I wasn’t too disappointed though, I did manage eight hours of uninterrupted sleep for the first time since Ebony began, all those three long (but really short) years ago. And tomorrow we have another first to face. Her first day of preschool. I can’t quite get my head round the fact that the little baby who slept through four series of Grey’s Anatomy bundled up on my chest, is about to start preschool. This will be her first time in childcare. Until now she has always been with me, Laurie, grandparents or close friends, but tomorrow I’ll be handing her over to strangers.

She is excited about starting preschool, so excited. She will be attending with her best friend in the world, and I know that the two of them will be a force to be reckoned with. She is looking forward to being on her own with her best friend, and being picked up later so that she can tell me all about her morning. She’s excited about doing arts and crafts, playing with toys, singing and using the teeny tiny toilets (who wouldn’t be?).

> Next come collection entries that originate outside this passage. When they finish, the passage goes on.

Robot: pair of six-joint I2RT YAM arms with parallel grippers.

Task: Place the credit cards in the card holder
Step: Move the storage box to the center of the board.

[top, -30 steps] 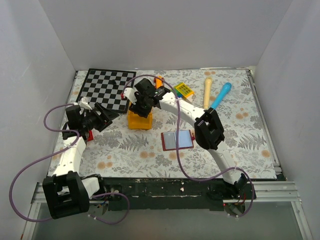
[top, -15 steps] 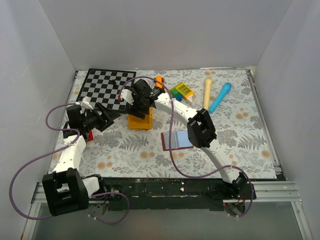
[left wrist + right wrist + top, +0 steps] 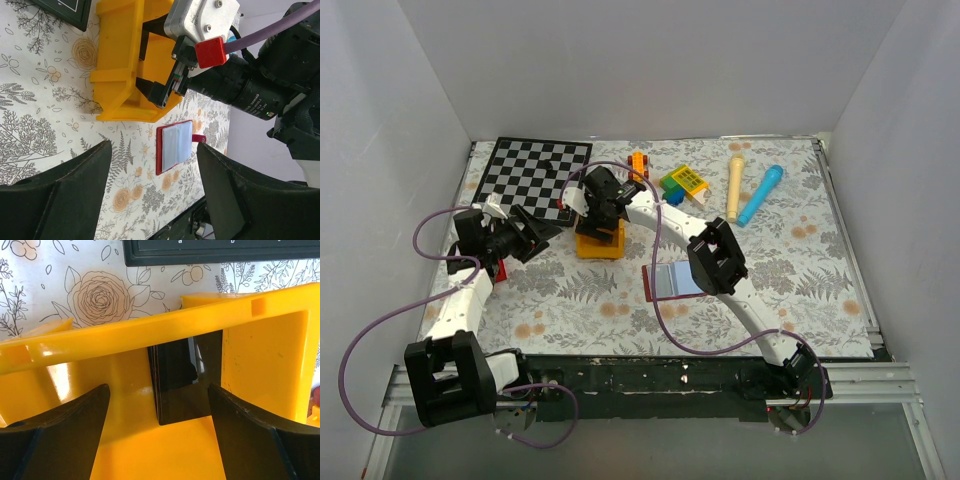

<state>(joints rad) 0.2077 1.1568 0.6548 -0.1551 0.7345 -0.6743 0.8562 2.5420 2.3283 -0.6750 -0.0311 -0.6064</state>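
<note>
The right arm [image 3: 720,262] stretches far and leftward, right gripper [image 3: 598,218] pointing down, jaws spread wide. The left arm [image 3: 460,300] bends at the left, left gripper [image 3: 532,236] facing right, jaws apart.

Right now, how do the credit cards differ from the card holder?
The credit cards are black; the card holder is maroon with pale blue pockets. The credit cards stand upright inside the yellow bin; the card holder lies flat on the table. The credit cards are packed together, while the card holder is spread open. Both are small, thin rectangles.
</note>
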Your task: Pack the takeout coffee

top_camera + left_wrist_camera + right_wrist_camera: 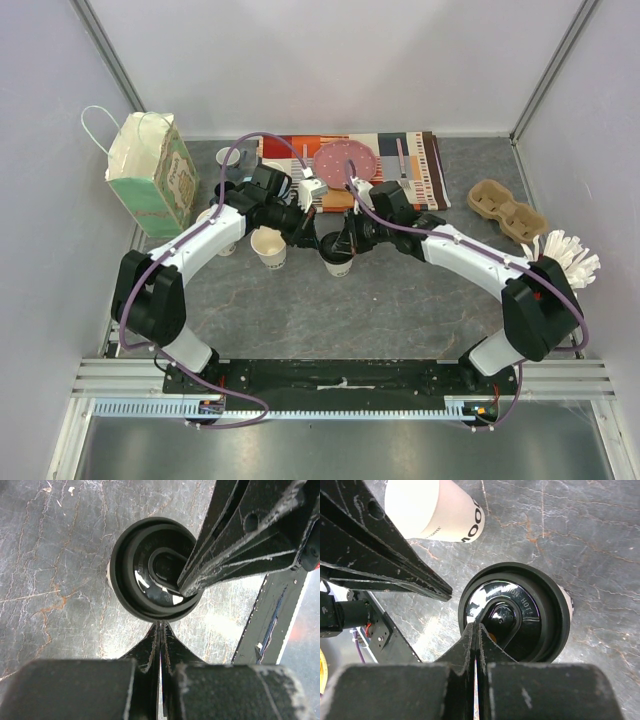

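A cream paper cup [339, 264] stands mid-table with a black lid [336, 246] on it. The lid fills the left wrist view [132, 587] and the right wrist view [547, 607]. My left gripper [312, 232] is shut and empty, its tips [161, 623] at the lid's rim. My right gripper [347, 240] is shut and empty, its tips [477, 626] resting on the lid's top. A second cream cup [270, 247] stands open without a lid to the left. It also shows in the right wrist view [432, 510] with dark print on its side.
A green-and-white paper bag [150, 175] stands at the back left. A brown pulp cup carrier [508, 212] lies at the right, with white cutlery [566, 258] near it. A pink plate [345, 165] sits on a striped cloth [425, 165]. A mug [228, 158] stands behind the left arm.
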### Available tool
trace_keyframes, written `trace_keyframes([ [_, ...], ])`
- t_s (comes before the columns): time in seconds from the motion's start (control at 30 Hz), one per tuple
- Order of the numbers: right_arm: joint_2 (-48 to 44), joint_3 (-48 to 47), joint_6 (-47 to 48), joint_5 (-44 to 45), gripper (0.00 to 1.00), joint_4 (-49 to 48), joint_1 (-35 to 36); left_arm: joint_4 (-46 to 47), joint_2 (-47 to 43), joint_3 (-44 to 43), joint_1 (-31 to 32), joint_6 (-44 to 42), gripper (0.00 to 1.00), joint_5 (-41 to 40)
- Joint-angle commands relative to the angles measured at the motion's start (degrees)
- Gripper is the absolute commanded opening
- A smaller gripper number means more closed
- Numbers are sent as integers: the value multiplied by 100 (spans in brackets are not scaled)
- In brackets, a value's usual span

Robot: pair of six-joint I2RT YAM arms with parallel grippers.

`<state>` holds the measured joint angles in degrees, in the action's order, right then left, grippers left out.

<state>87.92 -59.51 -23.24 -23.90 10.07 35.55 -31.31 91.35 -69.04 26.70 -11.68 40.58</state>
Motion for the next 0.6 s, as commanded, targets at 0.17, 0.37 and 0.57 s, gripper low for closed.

I know that I will cry, hopefully after I’ve left the building. I really don’t want to be that mother crying and clinging onto their child’s leg (even though I am definitely that mother) while the staff try desperately to wrench her free.

This is it. The start of her independence. I remember when she first started to explore playgroups and parks by herself, always looking back to check I was still there. And tomorrow she will run off, hand in hand with her best friend, probably without looking back, as I stand with my binoculars pressed against the preschool window.
Because this is it, my baby is no longer a baby. She will have a life of her own, three hours of freedom each week. And then in a few months, she will be at nursery every week day, and then it will be time for school. And whatever comes after that. All of a sudden it all seems very near. And my tiny baby with the croaky cry seems so very distant.